Species may be linked spatially by occupying the same physical area, or ecologically by interactions or competition for resources. However, it remains unknown what genome (DNA) level features facilitate these interactions or how those features are modified when organisms become ecologically linked or co-dependent. This project will investigate instances of genome-to-genome interactions and use this information to show how organisms within microbial communities have been connected to each other over time.

This research will give insights into how organisms cooperate on the ecosystem scale, how to identify and characterize these interactions, and how to apply this framework across diverse and changing environments. Research activities will be complemented by outreach efforts designed to educate the public about local biodiversity and microscopy.

DNA transfer, or the horizontal movement of genetic material from one genome to another, can serve as a record of which organisms have come in contact, directly or indirectly, throughout evolutionary history. Using this idea of “genome connectivity”, this fellowship will generate data from diverse microbial communities to identify patterns of DNA transfers and use them to uncover taxa or trophic level-specific trends to model past and present ecological relationships.

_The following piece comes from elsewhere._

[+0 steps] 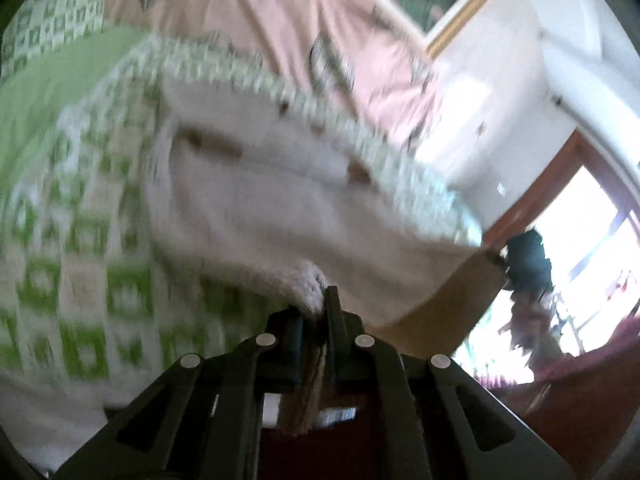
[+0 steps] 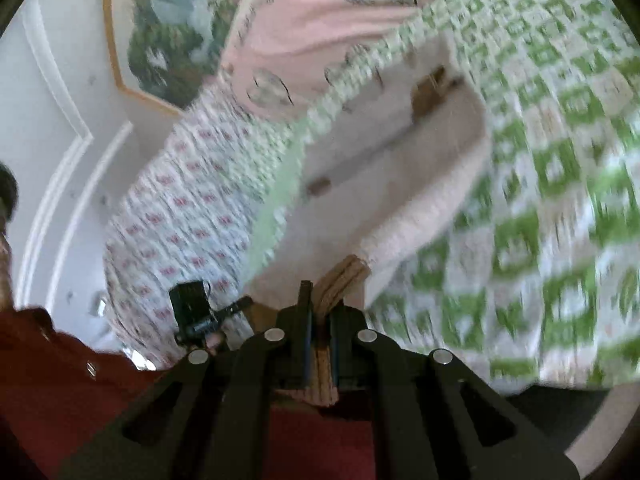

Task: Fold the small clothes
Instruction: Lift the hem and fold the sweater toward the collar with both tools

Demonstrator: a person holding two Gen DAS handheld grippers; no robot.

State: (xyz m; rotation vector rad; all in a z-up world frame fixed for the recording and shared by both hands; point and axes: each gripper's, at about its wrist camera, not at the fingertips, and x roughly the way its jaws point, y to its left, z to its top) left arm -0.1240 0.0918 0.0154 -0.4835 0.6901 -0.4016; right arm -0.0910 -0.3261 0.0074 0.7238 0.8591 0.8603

Historically, information encoded in genomes was thought to primarily travel vertically, from parent to offspring. However, it has now been well-established that organisms across all domains of life frequently exchange genetic information horizontally; when whole genes are transferred and retained within new genomes, they often encode adaptive functions.

Most research on DNA transfer has focused on individual species but this phenomenon has not yet been investigated on the community level, where transfers may be driving or driven by the ecological interactions of resident organisms or stressors they encounter. Using a combination of theoretical, multi-omics, and phylogenomic approaches, this project will build a pipeline to directly characterize microbial communities, that takes a bottom-up approach from genomes to ecology and can be used as a predictive way to characterize past and present stress responses within an environment.

The fellow will be trained in machine learning, -omics, and ecological modeling approaches and will pass on these skills to undergraduates who will be mentored as part of this project. The work will be integrated into broader impact efforts, including BioBlitz events to catalog local microbes, and to develop microscope-sharing programs to inspire a new generation of naturalists.

This award reflects NSF's statutory mission and has been deemed worthy of support through evaluation using the Foundation's intellectual merit and broader impacts review criteria.